▸ **Aim of the task**
Within the records that follow, restate exactly the lines from the line with "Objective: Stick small" down to the line with "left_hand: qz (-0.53", including both. Omit the pictures.

▸ **Material shown**
——

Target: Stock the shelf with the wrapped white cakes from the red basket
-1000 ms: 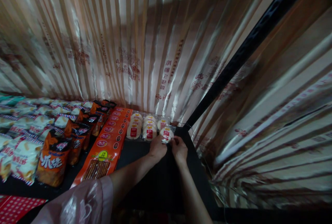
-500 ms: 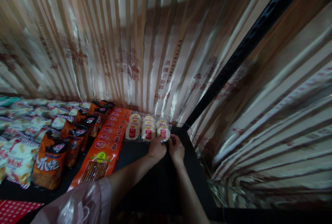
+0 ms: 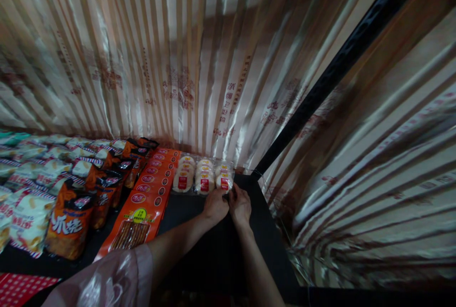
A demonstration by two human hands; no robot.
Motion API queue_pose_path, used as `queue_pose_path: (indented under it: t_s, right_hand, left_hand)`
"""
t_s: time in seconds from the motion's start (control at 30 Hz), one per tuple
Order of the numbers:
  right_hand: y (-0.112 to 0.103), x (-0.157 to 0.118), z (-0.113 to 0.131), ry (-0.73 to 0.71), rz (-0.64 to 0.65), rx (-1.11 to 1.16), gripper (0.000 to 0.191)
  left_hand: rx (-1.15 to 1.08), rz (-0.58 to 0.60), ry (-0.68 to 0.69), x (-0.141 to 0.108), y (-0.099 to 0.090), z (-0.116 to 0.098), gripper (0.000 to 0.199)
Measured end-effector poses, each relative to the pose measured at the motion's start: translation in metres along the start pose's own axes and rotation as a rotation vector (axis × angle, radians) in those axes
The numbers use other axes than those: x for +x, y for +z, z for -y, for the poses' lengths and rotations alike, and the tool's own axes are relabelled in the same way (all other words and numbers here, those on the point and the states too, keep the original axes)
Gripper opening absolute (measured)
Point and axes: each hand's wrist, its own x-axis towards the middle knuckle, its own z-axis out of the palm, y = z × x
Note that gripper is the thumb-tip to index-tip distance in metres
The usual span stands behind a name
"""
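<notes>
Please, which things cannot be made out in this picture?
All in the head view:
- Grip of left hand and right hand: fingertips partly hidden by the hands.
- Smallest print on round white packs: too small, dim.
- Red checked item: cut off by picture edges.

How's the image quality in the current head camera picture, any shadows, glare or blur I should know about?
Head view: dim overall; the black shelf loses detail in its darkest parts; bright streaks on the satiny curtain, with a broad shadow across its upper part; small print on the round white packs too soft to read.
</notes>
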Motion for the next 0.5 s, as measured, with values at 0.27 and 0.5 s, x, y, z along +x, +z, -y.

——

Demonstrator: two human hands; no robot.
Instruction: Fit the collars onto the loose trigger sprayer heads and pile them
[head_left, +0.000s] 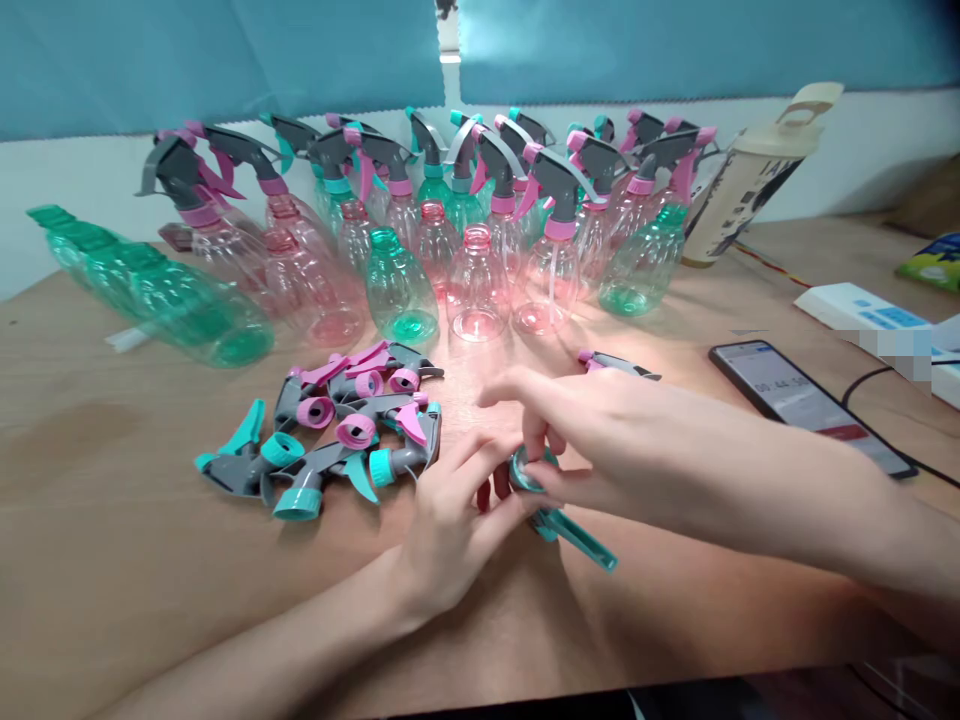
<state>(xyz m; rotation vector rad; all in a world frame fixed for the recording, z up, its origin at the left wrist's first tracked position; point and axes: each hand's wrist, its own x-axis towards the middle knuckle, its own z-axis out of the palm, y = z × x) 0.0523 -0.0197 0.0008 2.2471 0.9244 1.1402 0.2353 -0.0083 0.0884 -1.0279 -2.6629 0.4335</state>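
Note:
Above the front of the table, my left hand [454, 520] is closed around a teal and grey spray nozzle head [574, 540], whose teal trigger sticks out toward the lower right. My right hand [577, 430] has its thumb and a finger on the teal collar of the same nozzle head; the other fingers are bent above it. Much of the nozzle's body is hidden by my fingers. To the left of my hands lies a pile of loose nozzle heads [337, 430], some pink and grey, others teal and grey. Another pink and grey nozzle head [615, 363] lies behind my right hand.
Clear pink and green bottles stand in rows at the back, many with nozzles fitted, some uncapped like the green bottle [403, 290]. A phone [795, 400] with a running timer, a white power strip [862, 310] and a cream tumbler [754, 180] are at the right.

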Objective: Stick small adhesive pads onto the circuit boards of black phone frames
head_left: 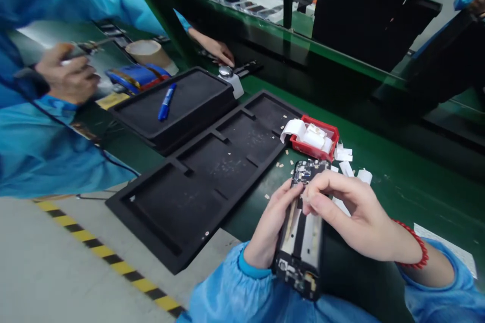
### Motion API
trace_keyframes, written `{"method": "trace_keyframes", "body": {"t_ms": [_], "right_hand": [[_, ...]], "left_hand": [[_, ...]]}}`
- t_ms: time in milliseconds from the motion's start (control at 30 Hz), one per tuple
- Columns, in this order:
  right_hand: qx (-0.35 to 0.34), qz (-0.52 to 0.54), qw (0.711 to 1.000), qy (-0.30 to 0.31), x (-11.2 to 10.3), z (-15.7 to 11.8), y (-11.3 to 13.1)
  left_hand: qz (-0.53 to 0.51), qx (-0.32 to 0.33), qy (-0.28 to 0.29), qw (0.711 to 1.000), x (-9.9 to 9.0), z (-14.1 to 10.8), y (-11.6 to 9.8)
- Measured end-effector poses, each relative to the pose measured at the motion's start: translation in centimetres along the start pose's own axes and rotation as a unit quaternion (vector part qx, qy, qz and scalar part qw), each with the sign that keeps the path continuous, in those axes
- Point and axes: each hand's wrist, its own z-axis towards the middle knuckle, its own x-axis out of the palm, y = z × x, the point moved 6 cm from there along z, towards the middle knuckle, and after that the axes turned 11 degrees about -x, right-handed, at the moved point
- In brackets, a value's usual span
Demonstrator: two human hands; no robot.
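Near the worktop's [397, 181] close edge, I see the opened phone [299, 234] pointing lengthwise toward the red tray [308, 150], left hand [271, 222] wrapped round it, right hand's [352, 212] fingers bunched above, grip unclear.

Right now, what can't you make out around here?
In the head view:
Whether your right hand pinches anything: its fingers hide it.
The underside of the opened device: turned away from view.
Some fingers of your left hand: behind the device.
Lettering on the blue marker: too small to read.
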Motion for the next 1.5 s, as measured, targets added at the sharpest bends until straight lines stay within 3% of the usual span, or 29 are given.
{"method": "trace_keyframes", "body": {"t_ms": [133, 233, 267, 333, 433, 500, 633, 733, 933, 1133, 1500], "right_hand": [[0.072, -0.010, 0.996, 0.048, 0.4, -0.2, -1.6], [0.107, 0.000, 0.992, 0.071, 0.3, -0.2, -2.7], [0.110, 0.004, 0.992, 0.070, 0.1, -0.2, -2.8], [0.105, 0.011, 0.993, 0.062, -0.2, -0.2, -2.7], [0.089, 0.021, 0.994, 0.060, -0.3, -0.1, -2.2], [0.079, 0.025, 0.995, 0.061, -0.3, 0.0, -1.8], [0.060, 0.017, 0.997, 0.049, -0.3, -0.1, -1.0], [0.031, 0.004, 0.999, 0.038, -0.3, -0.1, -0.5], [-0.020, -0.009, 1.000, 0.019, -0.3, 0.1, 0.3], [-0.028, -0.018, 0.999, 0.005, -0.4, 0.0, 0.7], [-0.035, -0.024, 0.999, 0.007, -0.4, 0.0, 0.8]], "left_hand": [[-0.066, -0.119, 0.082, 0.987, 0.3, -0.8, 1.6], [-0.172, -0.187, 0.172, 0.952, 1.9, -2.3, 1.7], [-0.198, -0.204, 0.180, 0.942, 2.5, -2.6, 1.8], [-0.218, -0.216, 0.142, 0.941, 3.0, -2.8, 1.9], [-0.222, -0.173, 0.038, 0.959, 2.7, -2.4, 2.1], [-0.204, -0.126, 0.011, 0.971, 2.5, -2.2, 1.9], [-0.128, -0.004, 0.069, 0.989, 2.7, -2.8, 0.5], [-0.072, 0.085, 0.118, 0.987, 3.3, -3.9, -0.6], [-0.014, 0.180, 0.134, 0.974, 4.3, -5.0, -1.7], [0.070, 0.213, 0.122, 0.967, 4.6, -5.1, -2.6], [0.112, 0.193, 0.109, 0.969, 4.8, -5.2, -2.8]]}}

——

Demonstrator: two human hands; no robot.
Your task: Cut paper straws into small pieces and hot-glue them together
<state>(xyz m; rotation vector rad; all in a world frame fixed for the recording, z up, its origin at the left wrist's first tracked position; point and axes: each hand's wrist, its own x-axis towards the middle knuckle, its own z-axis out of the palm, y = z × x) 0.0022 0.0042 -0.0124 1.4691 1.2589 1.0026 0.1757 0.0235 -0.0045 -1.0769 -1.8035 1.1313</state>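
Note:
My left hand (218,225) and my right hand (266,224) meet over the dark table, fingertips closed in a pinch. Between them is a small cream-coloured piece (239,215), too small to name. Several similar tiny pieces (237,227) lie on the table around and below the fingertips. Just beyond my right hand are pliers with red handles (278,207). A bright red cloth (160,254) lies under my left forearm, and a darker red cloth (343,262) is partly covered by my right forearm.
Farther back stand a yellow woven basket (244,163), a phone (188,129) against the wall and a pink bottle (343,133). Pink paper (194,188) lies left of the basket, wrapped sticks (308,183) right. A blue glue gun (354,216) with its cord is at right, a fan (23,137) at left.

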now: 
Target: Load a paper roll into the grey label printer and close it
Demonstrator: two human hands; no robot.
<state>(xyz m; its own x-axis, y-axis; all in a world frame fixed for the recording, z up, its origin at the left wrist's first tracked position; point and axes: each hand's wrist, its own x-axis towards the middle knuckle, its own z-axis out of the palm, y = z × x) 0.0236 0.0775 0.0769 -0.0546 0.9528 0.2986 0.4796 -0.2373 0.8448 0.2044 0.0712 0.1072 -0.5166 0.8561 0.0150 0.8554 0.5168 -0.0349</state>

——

▸ **Response to the task**
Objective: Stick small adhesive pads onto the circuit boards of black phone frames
head_left: 
### Motion API
trace_keyframes, written `{"method": "trace_keyframes", "body": {"t_ms": [_], "right_hand": [[_, ...]], "left_hand": [[_, ...]]}}`
- t_ms: time in milliseconds from the motion's start (control at 30 Hz), one per tuple
- Columns, in this order:
  right_hand: qx (-0.35 to 0.34), qz (-0.52 to 0.54), qw (0.711 to 1.000), qy (-0.30 to 0.31), x (-11.2 to 10.3), z (-15.7 to 11.8), y (-11.3 to 13.1)
  left_hand: qz (-0.53 to 0.51), qx (-0.32 to 0.33), qy (-0.28 to 0.29), qw (0.711 to 1.000), x (-9.9 to 9.0), z (-14.1 to 10.8), y (-11.6 to 9.8)

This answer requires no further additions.